Directions for this task:
Set down the material in full. Keep every line exactly as it is.

+-------+

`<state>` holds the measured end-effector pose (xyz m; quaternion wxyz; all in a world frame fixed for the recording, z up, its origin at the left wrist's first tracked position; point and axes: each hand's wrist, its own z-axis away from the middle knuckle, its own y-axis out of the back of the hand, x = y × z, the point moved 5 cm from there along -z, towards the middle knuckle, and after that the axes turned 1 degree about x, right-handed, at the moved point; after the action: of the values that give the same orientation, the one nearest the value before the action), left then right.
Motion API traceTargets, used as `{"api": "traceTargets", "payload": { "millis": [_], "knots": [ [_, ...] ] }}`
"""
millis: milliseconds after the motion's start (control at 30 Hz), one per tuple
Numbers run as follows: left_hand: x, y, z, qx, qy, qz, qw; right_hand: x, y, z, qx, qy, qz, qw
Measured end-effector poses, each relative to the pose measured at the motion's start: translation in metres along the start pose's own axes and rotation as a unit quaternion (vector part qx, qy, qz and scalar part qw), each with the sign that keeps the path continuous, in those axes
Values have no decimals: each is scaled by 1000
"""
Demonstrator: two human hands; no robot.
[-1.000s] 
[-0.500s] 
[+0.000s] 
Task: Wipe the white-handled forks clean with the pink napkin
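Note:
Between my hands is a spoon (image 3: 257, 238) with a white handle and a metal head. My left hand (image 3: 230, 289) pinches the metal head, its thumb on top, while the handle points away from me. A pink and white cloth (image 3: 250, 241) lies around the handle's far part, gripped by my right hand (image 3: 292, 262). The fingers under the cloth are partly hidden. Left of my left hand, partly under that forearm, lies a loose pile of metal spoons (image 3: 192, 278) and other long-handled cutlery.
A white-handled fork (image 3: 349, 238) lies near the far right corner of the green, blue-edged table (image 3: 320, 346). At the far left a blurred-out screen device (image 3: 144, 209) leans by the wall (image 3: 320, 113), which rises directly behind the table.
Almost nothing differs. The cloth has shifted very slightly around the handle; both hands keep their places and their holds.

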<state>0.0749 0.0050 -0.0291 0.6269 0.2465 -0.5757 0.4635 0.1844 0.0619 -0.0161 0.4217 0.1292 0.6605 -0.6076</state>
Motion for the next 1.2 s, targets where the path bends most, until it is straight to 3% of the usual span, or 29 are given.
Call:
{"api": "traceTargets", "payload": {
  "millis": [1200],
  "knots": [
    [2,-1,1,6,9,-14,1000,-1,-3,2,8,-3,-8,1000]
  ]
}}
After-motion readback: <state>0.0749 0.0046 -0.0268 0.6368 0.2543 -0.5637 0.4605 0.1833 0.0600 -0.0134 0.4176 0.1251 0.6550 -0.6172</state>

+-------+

Solution to the exercise:
`<state>` holds the measured end-effector pose (xyz m; quaternion wxyz; all in a world frame fixed for the recording, z up, its origin at the left wrist's first tracked position; point and axes: each hand's wrist, its own z-axis away from the middle knuckle, its own y-axis out of the back of the hand, x = y × z, the point moved 5 cm from there along -z, towards the middle knuckle, and after that the axes turned 1 degree about x, right-handed, at the moved point; after the action: of the values that give the same orientation, the one nearest the value before the action), left then right.
Motion API traceTargets, used as `{"api": "traceTargets", "payload": { "millis": [_], "knots": [ [_, ...] ] }}`
"""
millis: milliseconds after the motion's start (control at 30 Hz), one per tuple
Numbers run as follows: left_hand: x, y, z, qx, qy, qz, qw; right_hand: x, y, z, qx, qy, qz, qw
Measured end-effector poses, each relative to the pose measured at the motion's start: translation in metres along the start pose's own axes and rotation as a unit quaternion (vector part qx, qy, qz and scalar part qw), each with the sign that keeps the path continuous, in those axes
Values have no decimals: each is scaled by 1000
"""
Demonstrator: two human hands; no robot.
[-1.000s] 
[-0.500s] 
[+0.000s] 
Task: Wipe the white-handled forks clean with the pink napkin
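Note:
Between my hands is a spoon (image 3: 257, 238) with a white handle and a metal head. My left hand (image 3: 230, 289) pinches the metal head, its thumb on top, while the handle points away from me. A pink and white cloth (image 3: 250, 241) lies around the handle's far part, gripped by my right hand (image 3: 292, 262). The fingers under the cloth are partly hidden. Left of my left hand, partly under that forearm, lies a loose pile of metal spoons (image 3: 192, 278) and other long-handled cutlery.
A white-handled fork (image 3: 349, 238) lies near the far right corner of the green, blue-edged table (image 3: 320, 346). At the far left a blurred-out screen device (image 3: 144, 209) leans by the wall (image 3: 320, 113), which rises directly behind the table.
Almost nothing differs. The cloth has shifted very slightly around the handle; both hands keep their places and their holds.
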
<state>0.0749 0.0050 -0.0291 0.6269 0.2465 -0.5757 0.4635 0.1844 0.0619 -0.0161 0.4217 0.1292 0.6605 -0.6076</state>
Motion for the next 1.2 s, targets where the path bends most, until it is straight to 3% of the usual span, or 29 are given.
Call:
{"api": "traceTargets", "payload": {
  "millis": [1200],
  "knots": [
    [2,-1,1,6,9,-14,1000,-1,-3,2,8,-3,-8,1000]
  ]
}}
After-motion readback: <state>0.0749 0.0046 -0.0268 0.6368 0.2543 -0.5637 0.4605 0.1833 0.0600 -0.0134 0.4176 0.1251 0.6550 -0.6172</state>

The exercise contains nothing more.